14. In this instance, from a perusal of the judgment of the primary judge, I am not satisfied that it has been established that it may be argued that the primary judge fell into error as contended by the applicant or at all, or that the primary judge fell into error in terms of an important issue of law or as to a gross error of fact. The primary judge properly considered the evidence in my view and was entitled to make the decision which she did.
15. If, however, there is such an important point of law or such a gross error, the next question is whether it has been established that there are exceptional circumstances showing a manifestation of substantial injustice and also that a review is warranted in the interests of justice.


16. No evidence has been given or submissions made which in my view would enable this court to find that in this instance there exist exceptional circumstances or any exceptional circumstances showing a manifestation of substantial injustice.


17. As to the submission that it is in the interests of justice that the Decision be reviewed, after considering the evidence and submissions, I am not satisfied that it is in the interests of justice, which is justice according to law, for this application for leave to review to be granted.
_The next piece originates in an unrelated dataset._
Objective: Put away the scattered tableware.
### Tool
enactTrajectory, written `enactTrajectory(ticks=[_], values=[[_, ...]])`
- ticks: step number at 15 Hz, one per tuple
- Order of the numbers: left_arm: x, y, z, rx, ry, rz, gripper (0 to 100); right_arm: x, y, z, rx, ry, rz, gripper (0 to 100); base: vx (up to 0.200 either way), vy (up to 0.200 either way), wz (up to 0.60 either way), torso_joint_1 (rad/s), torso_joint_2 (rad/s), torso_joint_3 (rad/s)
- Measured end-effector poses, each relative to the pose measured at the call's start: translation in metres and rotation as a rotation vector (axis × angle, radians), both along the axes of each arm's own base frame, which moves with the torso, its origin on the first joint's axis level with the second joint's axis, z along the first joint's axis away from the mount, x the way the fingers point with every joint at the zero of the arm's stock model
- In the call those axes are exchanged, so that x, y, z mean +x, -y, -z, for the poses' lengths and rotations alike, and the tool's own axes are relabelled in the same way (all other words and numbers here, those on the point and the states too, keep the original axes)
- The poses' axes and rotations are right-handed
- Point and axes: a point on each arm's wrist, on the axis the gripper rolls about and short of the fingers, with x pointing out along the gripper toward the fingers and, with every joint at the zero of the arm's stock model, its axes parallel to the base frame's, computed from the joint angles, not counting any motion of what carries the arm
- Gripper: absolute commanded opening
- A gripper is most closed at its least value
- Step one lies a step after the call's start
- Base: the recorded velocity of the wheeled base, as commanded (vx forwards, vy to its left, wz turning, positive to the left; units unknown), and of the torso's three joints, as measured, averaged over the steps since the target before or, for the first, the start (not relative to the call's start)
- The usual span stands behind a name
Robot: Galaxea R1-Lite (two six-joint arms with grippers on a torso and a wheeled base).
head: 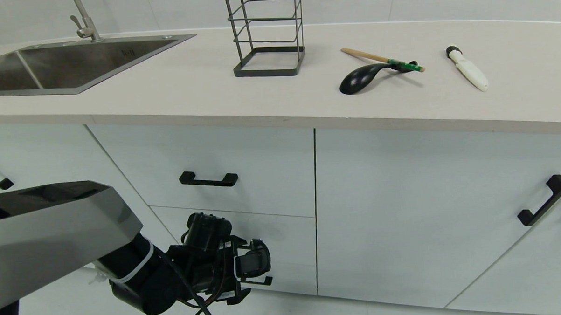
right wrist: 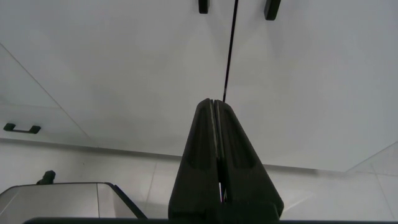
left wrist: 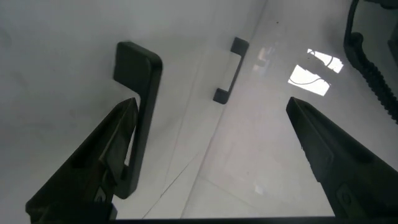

This is particularly so when the relevant law, s.220 Organic Law, prohibits an appeal and states that a decision shall not be questioned in any way. Given this it is not necessary to consider the other submissions of counsel.


Orders


18. The Court orders that:


a) The application for leave to review filed 17th August 2023 is dismissed.


  1. The applicant shall pay the costs of the first respondent of and incidental to the said application for leave to review.
  1. The applicant’s security deposit of K5,000.00 shall be paid to the first respondent forthwith towards the costs to which the first respondent is entitled pursuant to order (b) above.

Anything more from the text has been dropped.